Ночь уже подходила к концу, мы были безмерно утомлены, но Виктор был беспощаден.
— Нам надо идти, — безапелляционно заявил он. — И как можно скорее.
Мне все же удалось вытащить несколько обгоревших клочков пергамента из костра и из-под ног и сунуть их в тот же мешок. Туда же попала и брошенная Виктором карта на обрывке бумаги.
И мы отправились в путь. Впереди уверенно шел Виктор, посередине я и замыкающим мой брат.
По дороге он велел моему брату подняться на скалу, мимо которой мы проходили и на вершину которой вела еле заметная тропинка, и осмотреть окрестности. Тот сказал, спустившись, что видит небольшую верховую группу, которая направляется к замку. Тогда Виктор велел нам лечь и затаиться в кустах рододендрона. Он лежал рядом со мной, его смрадное дыхание отравляло меня. И он держал нож у моего горла, ничего не говоря, но выразительно смотря на меня, а вы в это время прошли буквально у нас над головами.
Ну вот, а дальше вы все знаете. Мне удалось исхитриться и оставить свой носовой платок на дороге. И это была моя единственная надежда.
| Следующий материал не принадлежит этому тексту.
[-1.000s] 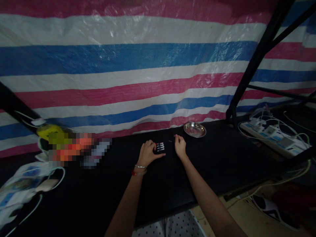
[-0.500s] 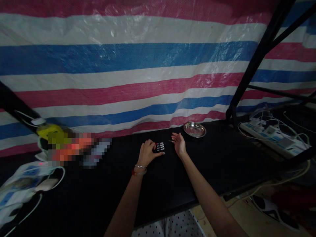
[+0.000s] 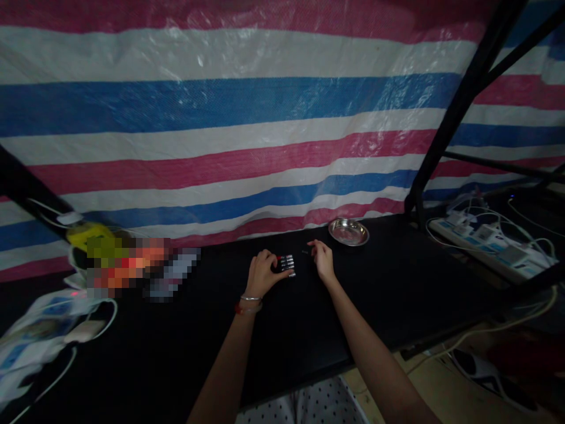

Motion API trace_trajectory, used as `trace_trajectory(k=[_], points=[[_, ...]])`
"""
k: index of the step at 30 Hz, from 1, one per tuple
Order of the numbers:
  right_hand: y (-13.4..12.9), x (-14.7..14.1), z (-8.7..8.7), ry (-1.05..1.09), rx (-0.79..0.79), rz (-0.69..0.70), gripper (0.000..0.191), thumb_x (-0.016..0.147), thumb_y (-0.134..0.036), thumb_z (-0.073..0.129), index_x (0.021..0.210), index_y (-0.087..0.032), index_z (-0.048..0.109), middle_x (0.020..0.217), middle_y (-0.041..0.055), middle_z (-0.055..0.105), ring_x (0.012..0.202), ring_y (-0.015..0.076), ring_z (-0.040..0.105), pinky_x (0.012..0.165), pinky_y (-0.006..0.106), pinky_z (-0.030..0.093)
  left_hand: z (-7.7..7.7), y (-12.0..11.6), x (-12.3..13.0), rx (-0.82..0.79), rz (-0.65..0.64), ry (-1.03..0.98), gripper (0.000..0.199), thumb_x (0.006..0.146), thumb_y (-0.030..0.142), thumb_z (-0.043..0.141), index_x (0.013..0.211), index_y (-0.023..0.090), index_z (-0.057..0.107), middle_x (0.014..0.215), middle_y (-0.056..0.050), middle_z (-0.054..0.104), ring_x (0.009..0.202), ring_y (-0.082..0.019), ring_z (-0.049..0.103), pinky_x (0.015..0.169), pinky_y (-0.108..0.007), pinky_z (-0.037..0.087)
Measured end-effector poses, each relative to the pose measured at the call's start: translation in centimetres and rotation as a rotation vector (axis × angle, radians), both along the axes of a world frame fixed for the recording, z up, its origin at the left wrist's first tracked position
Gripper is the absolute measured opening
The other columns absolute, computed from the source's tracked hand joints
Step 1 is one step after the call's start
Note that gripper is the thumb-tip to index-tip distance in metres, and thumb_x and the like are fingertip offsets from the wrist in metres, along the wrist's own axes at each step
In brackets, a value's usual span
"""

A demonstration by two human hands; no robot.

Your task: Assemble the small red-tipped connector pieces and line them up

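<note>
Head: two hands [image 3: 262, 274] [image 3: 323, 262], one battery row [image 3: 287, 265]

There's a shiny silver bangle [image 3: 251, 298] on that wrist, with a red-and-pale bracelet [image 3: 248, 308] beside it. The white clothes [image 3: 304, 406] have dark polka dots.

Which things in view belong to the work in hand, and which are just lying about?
Apparently in use:
- shiny cylinders beside left hand
- small piece near right hand

Apparently lying about:
- metal dish, role unclear
- yellow object
- shoe
</note>
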State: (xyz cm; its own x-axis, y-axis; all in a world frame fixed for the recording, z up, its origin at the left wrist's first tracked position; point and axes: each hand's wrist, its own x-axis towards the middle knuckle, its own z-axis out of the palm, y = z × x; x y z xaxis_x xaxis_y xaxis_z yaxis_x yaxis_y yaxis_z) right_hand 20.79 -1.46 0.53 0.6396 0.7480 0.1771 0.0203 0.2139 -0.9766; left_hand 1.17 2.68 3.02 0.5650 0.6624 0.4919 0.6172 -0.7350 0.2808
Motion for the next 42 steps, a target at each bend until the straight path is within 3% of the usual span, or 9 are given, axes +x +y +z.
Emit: trace_trajectory(k=[8, 13, 20, 24, 26, 29, 34, 42], points=[[0.1, -0.8, 0.2, 0.107, -0.091, 0.104, 0.059, 0.073, -0.068, 0.043, 0.078, -0.013, 0.063, 0.054, 0.0021, 0.061, 0.028, 0.0058, 0.034, 0.031, 0.022, 0.018, 0.2, -0.2, 0.0, 0.012, 0.016, -0.011, 0.042, 0.071, 0.059, 0.059, 0.065, 0.019, 0.049, 0.080, -0.001, 0.052, 0.075, -0.017, 0.050, 0.069, -0.031, 0.035], [0.3, -1.0, 0.2, 0.138, -0.098, 0.135, 0.061, 0.071, -0.071, 0.043, 0.073, -0.013, 0.061, 0.045, 0.0007, 0.056, 0.027, 0.0073, 0.038, 0.029, 0.021, 0.020, 0.3, -0.3, 0.0, 0.001, 0.031, -0.017, 0.039, 0.075, 0.056, 0.056, 0.064, 0.019, 0.049, 0.079, -0.002, 0.053, 0.076, -0.017, 0.050, 0.070, -0.031, 0.036], [0.4, -1.0, -0.3, 0.114, -0.072, 0.148, 0.059, 0.072, -0.070, 0.043, 0.074, -0.014, 0.060, 0.047, 0.0008, 0.057, 0.032, 0.0081, 0.042, 0.031, 0.020, 0.023, 0.0, 0.0, 0.0, 0.020, 0.068, -0.018, 0.030, 0.083, 0.046, 0.049, 0.069, 0.020, 0.052, 0.080, -0.003, 0.053, 0.078, -0.018, 0.052, 0.070, -0.032, 0.037], [0.4, -0.8, -0.6, 0.012, -0.067, 0.139, 0.054, 0.078, -0.064, 0.041, 0.075, -0.014, 0.063, 0.049, 0.0007, 0.058, 0.033, 0.0076, 0.038, 0.036, 0.021, 0.026, -0.2, 0.1, -0.1, 0.004, 0.078, -0.036, 0.035, 0.075, 0.055, 0.056, 0.076, 0.021, 0.052, 0.086, -0.003, 0.054, 0.083, -0.020, 0.052, 0.074, -0.033, 0.037], [0.4, -0.7, -0.6, -0.085, -0.058, 0.146, 0.047, 0.080, -0.057, 0.043, 0.076, -0.015, 0.064, 0.051, 0.0003, 0.058, 0.039, 0.0092, 0.042, 0.042, 0.022, 0.031, -0.3, 0.1, -0.1, -0.012, 0.071, -0.036, 0.042, 0.068, 0.061, 0.061, 0.080, 0.021, 0.052, 0.089, -0.003, 0.054, 0.085, -0.021, 0.052, 0.074, -0.033, 0.037], [0.2, -0.9, -0.7, -0.330, -0.034, 0.185, 0.028, 0.078, -0.042, 0.054, 0.078, -0.018, 0.068, 0.062, 0.0007, 0.060, 0.057, 0.0125, 0.052, 0.056, 0.024, 0.040, -0.3, 0.2, -0.2, -0.031, 0.071, -0.022, 0.048, 0.065, 0.064, 0.062, 0.083, 0.021, 0.052, 0.092, -0.004, 0.054, 0.087, -0.022, 0.051, 0.075, -0.034, 0.036], [-0.4, -1.6, -0.6, -0.752, -0.122, 0.254, 0.009, 0.068, -0.026, 0.068, 0.076, -0.025, 0.071, 0.078, 0.0009, 0.058, 0.078, 0.0153, 0.053, 0.072, 0.027, 0.041, -0.3, 0.3, -0.3, -0.036, 0.065, 0.014, 0.048, 0.066, 0.063, 0.062, 0.089, 0.021, 0.053, 0.096, -0.004, 0.053, 0.089, -0.022, 0.051, 0.076, -0.034, 0.036], [-0.8, -1.7, -0.3, -0.850, -0.214, 0.315, 0.012, 0.070, -0.029, 0.072, 0.082, -0.029, 0.072, 0.080, 0.0013, 0.054, 0.083, 0.0174, 0.049, 0.077, 0.031, 0.038, -0.4, 0.4, -0.2, -0.015, 0.097, -0.032, 0.040, 0.074, 0.058, 0.057, 0.086, 0.020, 0.054, 0.095, -0.005, 0.055, 0.089, -0.022, 0.052, 0.076, -0.034, 0.037]])
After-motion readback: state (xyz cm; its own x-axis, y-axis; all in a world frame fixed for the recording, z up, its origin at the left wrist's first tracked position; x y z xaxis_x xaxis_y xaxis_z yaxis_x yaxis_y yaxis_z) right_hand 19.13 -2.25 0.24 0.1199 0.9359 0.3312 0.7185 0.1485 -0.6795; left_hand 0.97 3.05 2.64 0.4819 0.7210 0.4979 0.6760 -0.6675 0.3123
В это время кто-то осторожно постучал в дверь палаты, дверь открылась и на пороге показался веселый доктор в сопровождении сестры милосердия, которая несла на небольшом медицинском подносе, закрытом белой салфеткой, лекарства. Доктор укоризненно посмотрел на Ника и Ник понял, что он сидел у Ивана Александровича значительно больше получаса.
Сердечно попрощавшись с Иваном Александровичем, Ник вышел из палаты и увидел Аполлинария, беседующего с миловидной сестрой милосердия. Увидев Ника, Аполлинарий распрощался со своей новой знакомой и они пошли назад той же назад той же дорогой. По дороге Ник пересказывал то, что ему поведал бедный Иван Александрович.